Regardless, the first step is profiling (JFRs and heap dumps) to see where memory is spent and what is dominating the allocation rate. That's a first step that people often skip and jump straight to fixing what they think is broken.

laughing_man · 2026-03-20T19:20:38 1774034438

Java doesn't steer you into object pools. I wrote Java code for 20 years and never used a cache to avoid allocating objects, and never saw a colleague use one. The person you were talking to doesn't know what he's doing.

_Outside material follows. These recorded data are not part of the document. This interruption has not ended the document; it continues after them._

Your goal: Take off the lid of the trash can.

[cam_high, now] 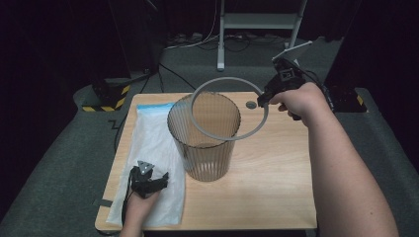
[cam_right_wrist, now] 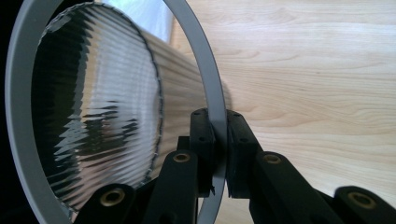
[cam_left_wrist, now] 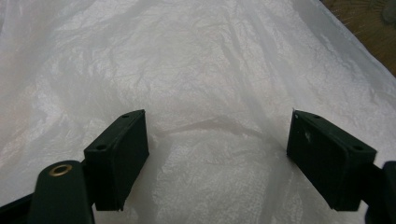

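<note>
A ribbed, see-through dark bin (cam_high: 206, 143) stands upright in the middle of the wooden table (cam_high: 276, 187). My right gripper (cam_high: 264, 101) is shut on a thin grey ring (cam_high: 225, 134), which hangs tilted above the bin's rim and a little to its right. In the right gripper view the ring (cam_right_wrist: 205, 79) runs between the two pads, with the bin (cam_right_wrist: 107, 112) seen through it. My left gripper (cam_high: 163, 178) rests at the front left over a white plastic bag (cam_high: 153, 148). Its jaws stand open above the crinkled bag (cam_left_wrist: 210, 70), with nothing between them.
A small round grey disc (cam_high: 251, 104) is set in the table behind the bin. The bag has a blue strip (cam_high: 153, 106) at its far end. Beyond the table are a grey floor, cables and a white metal stand (cam_high: 257, 22).
</note>
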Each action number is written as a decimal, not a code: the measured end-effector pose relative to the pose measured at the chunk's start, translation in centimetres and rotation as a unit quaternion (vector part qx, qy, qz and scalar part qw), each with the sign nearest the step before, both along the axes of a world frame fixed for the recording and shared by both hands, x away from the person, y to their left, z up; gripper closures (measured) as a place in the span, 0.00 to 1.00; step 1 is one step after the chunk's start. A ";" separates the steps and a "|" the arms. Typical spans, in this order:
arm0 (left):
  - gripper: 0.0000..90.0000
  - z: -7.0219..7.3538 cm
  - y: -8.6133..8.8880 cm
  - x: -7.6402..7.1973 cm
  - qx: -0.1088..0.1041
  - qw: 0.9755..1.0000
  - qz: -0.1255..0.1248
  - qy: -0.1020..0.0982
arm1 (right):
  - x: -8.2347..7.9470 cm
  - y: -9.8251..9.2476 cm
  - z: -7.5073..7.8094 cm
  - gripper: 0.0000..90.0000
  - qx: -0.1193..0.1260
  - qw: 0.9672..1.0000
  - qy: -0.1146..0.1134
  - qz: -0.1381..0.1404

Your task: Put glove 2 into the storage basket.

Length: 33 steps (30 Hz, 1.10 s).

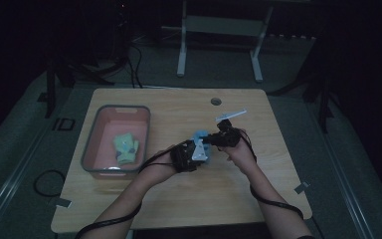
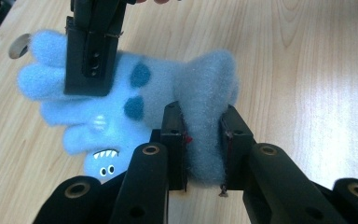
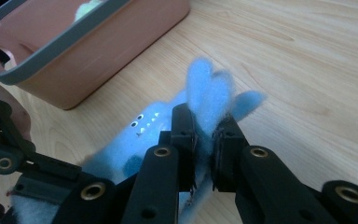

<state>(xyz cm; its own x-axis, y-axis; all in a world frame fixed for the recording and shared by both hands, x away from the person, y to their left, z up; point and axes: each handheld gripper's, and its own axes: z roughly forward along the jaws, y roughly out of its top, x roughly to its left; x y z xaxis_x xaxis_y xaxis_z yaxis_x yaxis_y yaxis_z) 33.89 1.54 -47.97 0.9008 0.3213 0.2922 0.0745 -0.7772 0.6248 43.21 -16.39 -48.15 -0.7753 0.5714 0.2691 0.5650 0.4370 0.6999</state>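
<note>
A fluffy light-blue glove with dark spots and a small monster face is held just above the wooden table near its middle. My left gripper is shut on the glove's cuff. My right gripper is shut on the glove's finger end. In the high view the two grippers meet at the glove, the left gripper below-left and the right gripper to the right. The right gripper's jaws also appear in the left gripper view, clamped on the glove's fingers.
A pink bin with a grey rim stands at the table's left and holds a green-yellow soft item. The bin's wall lies close behind the glove. A round cable hole sits near the far edge. Cables trail off the front.
</note>
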 end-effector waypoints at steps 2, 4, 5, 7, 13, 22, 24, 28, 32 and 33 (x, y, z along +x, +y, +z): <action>0.85 0.0 0.0 0.0 0.000 1.000 0.000 0.000 | 0.0 0.2 0.2 0.91 -0.001 1.000 -0.002 0.001; 0.85 0.5 0.5 0.1 0.004 1.000 0.004 0.000 | 0.1 0.7 0.5 0.91 -0.003 1.000 -0.003 0.005; 0.85 0.6 0.7 0.1 0.006 1.000 0.004 0.001 | 0.1 0.9 0.6 0.91 -0.003 1.000 -0.005 0.005; 0.85 0.9 0.9 0.1 0.009 1.000 0.007 -0.003 | 0.2 1.3 0.9 0.91 -0.002 1.000 -0.008 0.008; 0.85 1.7 1.7 0.0 0.020 1.000 0.012 -0.008 | 0.4 2.2 1.4 0.91 0.003 1.000 -0.008 0.009; 0.85 2.8 3.6 -0.4 0.032 0.999 0.026 -0.015 | 0.4 4.5 2.8 0.91 0.004 1.000 -0.018 0.024; 0.85 3.0 4.1 -0.5 0.034 0.999 0.030 -0.016 | 0.4 5.0 3.0 0.91 0.005 0.999 -0.018 0.026; 0.85 3.4 5.2 -0.7 0.037 0.998 0.038 -0.020 | 0.5 6.4 3.3 0.91 0.001 0.999 -0.021 0.034; 0.85 3.5 6.2 -0.9 0.038 0.998 0.048 -0.021 | 0.6 7.8 3.6 0.91 0.001 0.999 -0.026 0.042; 0.85 3.6 6.5 -0.9 0.039 0.998 0.051 -0.022 | 0.6 8.2 3.7 0.91 0.000 0.999 -0.026 0.045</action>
<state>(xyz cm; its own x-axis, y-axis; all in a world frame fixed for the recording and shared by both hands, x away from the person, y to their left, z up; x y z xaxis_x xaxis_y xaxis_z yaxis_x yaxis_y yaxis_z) 32.96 8.05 -44.42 0.8505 0.3852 0.3581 0.1299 -0.8136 0.5668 43.85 -8.18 -44.44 -0.8367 0.4984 0.2268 0.4856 0.4839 0.7280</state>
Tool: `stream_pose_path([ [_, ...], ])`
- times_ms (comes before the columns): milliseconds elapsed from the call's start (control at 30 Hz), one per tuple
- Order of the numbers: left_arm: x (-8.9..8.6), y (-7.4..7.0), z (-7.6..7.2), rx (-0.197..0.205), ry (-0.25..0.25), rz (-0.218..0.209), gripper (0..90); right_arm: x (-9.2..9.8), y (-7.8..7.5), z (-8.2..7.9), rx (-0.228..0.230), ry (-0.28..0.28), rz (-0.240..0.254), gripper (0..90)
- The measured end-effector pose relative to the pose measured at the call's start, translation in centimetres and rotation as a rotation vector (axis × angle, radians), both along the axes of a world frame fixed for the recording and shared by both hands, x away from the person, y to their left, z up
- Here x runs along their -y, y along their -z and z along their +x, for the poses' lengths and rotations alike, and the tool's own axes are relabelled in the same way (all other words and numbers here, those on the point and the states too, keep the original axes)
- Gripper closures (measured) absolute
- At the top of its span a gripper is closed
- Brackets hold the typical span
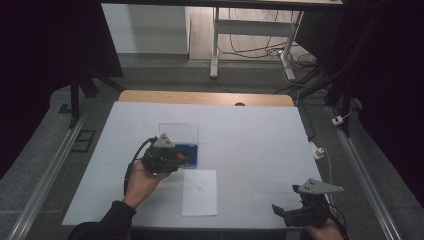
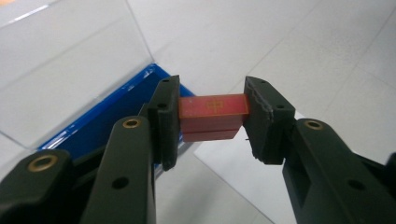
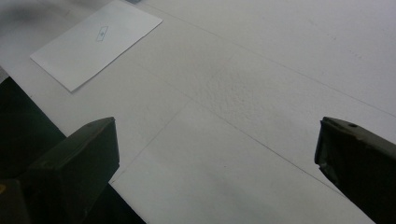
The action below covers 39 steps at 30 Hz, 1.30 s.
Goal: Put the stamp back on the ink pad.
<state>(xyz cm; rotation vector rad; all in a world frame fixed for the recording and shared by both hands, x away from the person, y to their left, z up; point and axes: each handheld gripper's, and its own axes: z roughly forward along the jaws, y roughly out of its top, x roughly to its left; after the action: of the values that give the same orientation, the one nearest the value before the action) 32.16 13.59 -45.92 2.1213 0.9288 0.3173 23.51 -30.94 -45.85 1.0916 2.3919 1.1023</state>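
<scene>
The block (image 2: 213,113) held between the black jaws of the left gripper (image 2: 212,119) was red, with a thin gold cross and gold border line on its upper face. Brass-coloured rivets marked the jaw arms. Just behind that gripper, the box (image 2: 100,114) had a bright blue base and clear, colourless walls. The bench (image 1: 250,140) surface was white with faint grey seam lines; a light brown wooden edge showed at its far side. The sheet of paper (image 1: 199,192) beside the left gripper was white, bearing a small dark outlined mark. The right gripper (image 3: 215,158) had black jaws and carried a grey plate on top. The sleeve (image 1: 107,222) was black.
</scene>
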Motion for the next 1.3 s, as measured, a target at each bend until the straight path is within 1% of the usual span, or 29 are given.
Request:
stream_pose_path([
  [300,-1.0,-0.1,0.8,0.007,-0.038,-0.008,58.2,0.0,0.0,0.0,-0.002,0.001,-0.005,0.2],
  [467,-1.4,0.1,1.3,0.006,-0.057,-0.011,58.2,-0.1,0.0,0.0,-0.004,0.002,-0.011,0.2],
  [867,-1.4,1.0,2.8,0.023,-0.081,-0.008,58.2,-0.2,0.0,0.1,-0.006,0.000,-0.021,0.2],
  [1067,-1.2,1.7,3.5,0.029,-0.089,0.014,58.1,-0.3,0.1,0.1,-0.008,0.002,-0.026,0.2],
  [1300,-1.1,2.8,4.2,0.014,-0.108,0.045,58.2,-0.3,0.1,0.1,-0.009,-0.003,-0.030,0.2],
])
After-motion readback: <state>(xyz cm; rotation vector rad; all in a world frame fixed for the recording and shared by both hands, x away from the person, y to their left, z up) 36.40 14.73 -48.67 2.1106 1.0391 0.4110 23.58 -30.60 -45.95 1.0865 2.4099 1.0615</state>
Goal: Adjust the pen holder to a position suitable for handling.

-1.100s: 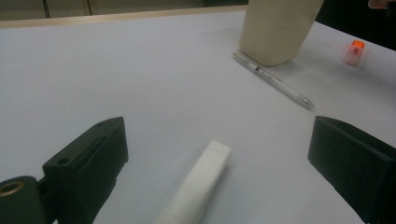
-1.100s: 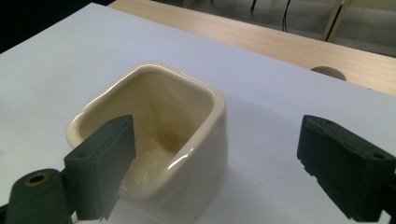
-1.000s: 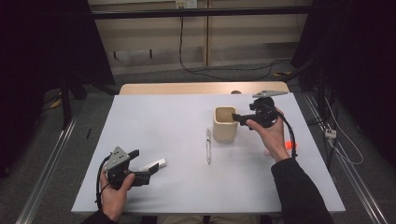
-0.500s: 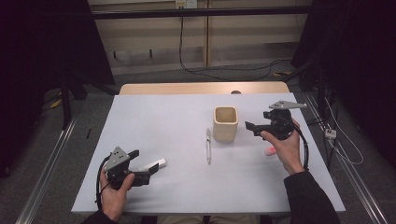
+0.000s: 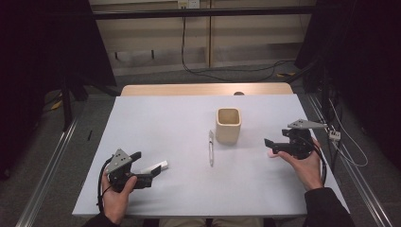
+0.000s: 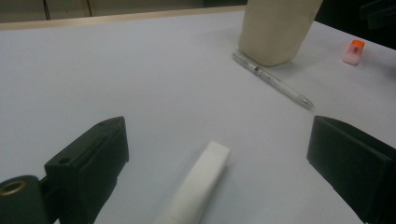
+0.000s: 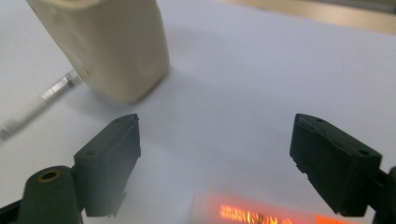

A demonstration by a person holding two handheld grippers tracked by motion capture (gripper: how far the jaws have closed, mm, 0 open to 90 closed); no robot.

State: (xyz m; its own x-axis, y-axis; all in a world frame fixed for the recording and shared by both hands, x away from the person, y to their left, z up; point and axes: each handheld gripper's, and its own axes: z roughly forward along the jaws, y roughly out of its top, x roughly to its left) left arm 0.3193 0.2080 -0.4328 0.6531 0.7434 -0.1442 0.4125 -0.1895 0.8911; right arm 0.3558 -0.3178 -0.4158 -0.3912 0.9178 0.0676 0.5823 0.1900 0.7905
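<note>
A beige square cup (image 5: pixel 229 125) stands upright mid-table, with a clear pen (image 5: pixel 211 147) lying just left of it. My left gripper (image 5: pixel 145 168) rests low at the front left. It is open, and a white tube (image 6: pixel 198 184) lies on the table between its jaws, untouched. My right gripper (image 5: pixel 270 145) hovers right of the cup, pointing left. Its jaws have just been closing a little but are still wide apart and press on nothing. A small pink-and-orange item (image 7: pixel 261 212) lies on the table below and between them, blurred. The cup (image 7: pixel 107 46) is ahead of that gripper to its left.
The white tabletop (image 5: pixel 165 123) has a wooden strip along its far edge (image 5: pixel 203 89). Dark floor and a metal rail (image 5: pixel 52 170) lie to the left, and cables (image 5: pixel 345 142) hang off the right side. The pink-and-orange item (image 6: pixel 353 51) also appears right of the cup (image 6: pixel 278 28).
My right hand has moved from beside the cup's rim out to the right and lower, toward the table's near side. The left hand and the white tube have not moved.
</note>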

d_burfoot · 2026-03-20T18:59:50 1774033190

> So just manual memory management with extra steps

This is actually the perfect situation: you are allowed to do it carefully and manually for 1% of code on the hot path, but you don't have to worry about it for the 99% of the code that's not.

wiseowise · 2026-03-20T22:52:09 1774047129

> At that point why not use a better language for the task?

Such as?

cmovq · 2026-03-19T06:42:34 1773902554

This comment assumes game companies throw away all their code and start from scratch on their next title. Which is completely untrue, games are built on decades old code, like most software. There is absolutely a need for maintainable code.

awesome_dude · 2026-03-19T08:52:57 1773910377

I think that there might be a distinction on indie vs big publishers (like EA) - I would expect someone like EA to enforce coding standards, but they do so whilst living off the income of previous hits.